## Task goal:
The answer should consist of each line from the data below that includes "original".

## Information supplied:

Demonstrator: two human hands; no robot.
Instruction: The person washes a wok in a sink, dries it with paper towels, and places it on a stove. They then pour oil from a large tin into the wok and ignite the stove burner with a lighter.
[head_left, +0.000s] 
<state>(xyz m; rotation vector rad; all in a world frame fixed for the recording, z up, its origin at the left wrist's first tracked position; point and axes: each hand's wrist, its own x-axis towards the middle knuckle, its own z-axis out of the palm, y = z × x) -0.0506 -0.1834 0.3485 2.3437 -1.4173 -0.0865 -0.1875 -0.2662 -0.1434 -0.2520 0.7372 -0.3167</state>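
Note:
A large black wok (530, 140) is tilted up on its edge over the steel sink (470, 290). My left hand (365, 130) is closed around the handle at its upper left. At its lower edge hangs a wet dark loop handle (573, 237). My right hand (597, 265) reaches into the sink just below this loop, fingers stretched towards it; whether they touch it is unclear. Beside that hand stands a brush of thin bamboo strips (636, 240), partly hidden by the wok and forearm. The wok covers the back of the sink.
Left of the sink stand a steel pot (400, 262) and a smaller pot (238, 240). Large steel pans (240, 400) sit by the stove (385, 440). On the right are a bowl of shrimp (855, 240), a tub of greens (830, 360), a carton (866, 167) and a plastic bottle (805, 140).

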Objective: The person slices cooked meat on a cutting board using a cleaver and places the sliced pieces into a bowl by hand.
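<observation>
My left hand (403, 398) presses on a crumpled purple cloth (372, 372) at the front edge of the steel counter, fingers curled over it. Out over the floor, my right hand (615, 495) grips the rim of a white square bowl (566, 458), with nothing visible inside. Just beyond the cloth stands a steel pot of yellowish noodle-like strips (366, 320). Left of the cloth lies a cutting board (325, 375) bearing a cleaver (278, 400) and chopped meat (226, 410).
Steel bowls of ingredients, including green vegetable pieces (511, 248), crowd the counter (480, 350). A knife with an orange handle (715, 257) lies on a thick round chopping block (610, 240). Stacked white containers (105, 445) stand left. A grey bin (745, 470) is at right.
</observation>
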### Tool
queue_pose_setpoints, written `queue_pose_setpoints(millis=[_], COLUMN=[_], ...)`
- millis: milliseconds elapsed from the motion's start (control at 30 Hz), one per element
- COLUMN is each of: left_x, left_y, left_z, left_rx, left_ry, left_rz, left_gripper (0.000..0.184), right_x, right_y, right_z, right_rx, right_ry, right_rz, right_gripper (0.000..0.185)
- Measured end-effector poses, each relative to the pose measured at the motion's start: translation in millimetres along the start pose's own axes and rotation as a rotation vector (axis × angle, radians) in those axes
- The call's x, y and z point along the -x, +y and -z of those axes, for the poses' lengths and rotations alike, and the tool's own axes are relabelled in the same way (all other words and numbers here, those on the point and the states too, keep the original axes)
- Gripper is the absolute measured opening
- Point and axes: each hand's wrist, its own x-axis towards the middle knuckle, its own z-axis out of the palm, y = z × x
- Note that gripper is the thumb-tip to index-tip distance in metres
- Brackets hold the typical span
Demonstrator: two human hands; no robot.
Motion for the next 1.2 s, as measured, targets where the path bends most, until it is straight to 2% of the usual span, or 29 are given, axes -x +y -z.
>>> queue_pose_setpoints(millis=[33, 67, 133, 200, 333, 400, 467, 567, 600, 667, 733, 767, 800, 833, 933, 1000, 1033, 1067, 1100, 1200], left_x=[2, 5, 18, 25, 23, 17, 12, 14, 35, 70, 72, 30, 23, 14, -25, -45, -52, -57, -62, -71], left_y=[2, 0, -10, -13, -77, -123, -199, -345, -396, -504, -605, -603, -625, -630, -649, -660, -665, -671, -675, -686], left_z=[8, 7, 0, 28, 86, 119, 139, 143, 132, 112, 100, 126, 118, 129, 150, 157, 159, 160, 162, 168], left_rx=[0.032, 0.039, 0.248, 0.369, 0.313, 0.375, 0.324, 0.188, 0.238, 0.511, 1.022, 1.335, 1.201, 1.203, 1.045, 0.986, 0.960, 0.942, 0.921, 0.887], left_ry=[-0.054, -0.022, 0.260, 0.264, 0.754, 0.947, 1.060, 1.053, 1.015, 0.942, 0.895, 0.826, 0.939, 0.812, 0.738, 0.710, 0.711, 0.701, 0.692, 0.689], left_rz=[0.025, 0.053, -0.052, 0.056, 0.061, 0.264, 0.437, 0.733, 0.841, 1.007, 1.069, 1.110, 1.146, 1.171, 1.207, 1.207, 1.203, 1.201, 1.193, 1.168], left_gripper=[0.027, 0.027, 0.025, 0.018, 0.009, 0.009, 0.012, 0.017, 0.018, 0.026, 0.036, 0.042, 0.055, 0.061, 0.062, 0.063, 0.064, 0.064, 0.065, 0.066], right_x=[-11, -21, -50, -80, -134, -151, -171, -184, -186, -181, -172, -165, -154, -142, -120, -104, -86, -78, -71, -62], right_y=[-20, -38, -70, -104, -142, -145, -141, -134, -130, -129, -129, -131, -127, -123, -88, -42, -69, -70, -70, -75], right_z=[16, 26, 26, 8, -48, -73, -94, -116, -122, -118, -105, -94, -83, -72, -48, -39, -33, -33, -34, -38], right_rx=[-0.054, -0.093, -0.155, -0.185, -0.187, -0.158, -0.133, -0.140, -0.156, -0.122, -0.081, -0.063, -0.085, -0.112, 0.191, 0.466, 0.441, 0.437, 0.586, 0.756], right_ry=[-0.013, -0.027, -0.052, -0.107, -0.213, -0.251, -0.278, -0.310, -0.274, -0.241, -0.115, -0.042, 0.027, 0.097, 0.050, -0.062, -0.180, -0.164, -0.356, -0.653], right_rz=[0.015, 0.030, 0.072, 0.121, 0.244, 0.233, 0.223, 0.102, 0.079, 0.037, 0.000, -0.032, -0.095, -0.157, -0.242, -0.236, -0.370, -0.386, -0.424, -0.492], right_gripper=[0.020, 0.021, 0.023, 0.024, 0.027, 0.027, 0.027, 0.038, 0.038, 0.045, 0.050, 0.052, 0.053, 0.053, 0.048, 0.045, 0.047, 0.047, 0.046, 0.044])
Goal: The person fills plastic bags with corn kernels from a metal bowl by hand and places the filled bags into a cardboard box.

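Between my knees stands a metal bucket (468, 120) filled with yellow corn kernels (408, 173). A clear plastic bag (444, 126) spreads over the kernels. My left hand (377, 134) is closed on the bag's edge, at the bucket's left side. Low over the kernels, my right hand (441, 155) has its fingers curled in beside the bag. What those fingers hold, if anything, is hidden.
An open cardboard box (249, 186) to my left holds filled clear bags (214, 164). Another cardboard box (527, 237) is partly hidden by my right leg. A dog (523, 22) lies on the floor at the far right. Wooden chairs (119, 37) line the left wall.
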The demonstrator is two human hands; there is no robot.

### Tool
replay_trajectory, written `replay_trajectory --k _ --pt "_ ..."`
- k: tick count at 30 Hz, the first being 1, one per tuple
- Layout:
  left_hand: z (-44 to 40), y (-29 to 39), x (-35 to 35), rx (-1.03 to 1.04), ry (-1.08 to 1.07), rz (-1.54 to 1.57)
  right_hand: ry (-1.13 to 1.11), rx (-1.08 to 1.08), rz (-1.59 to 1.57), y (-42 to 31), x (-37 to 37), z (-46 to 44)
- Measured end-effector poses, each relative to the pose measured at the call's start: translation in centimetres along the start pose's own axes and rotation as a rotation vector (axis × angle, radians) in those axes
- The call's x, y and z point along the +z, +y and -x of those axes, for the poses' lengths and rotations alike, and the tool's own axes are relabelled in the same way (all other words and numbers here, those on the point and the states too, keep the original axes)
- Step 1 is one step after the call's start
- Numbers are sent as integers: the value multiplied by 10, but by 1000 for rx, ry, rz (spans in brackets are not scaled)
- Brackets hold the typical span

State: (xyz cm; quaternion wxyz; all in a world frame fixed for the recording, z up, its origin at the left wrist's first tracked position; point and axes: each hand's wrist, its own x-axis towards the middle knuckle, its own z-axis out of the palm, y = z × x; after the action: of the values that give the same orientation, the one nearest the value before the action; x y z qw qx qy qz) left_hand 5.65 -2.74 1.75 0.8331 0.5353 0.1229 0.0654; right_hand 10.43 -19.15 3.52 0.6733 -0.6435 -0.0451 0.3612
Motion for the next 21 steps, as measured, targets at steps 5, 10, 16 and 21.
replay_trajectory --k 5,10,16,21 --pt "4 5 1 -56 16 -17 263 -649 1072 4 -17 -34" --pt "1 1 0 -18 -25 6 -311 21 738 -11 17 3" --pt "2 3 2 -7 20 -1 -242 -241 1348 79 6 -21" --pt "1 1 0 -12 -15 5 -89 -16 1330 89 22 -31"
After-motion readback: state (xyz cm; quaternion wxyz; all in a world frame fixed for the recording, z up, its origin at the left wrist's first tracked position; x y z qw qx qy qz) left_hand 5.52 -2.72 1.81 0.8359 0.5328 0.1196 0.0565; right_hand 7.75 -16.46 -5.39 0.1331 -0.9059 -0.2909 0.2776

## Answer below:
- The call's x, y and z point along the -x, +y and -z of those axes, for the poses' lengths and rotations alike, and the tool's own axes are relabelled in the same way (all other words and numbers here, those on the point and the states too, keep the original axes)
- The call's x, y and z point along the +z, +y and -x of those axes, for the poses' lengths and rotations alike, and the tool's own axes are relabelled in the same way (all other words and numbers here, those on the point and the states too, keep the original axes)

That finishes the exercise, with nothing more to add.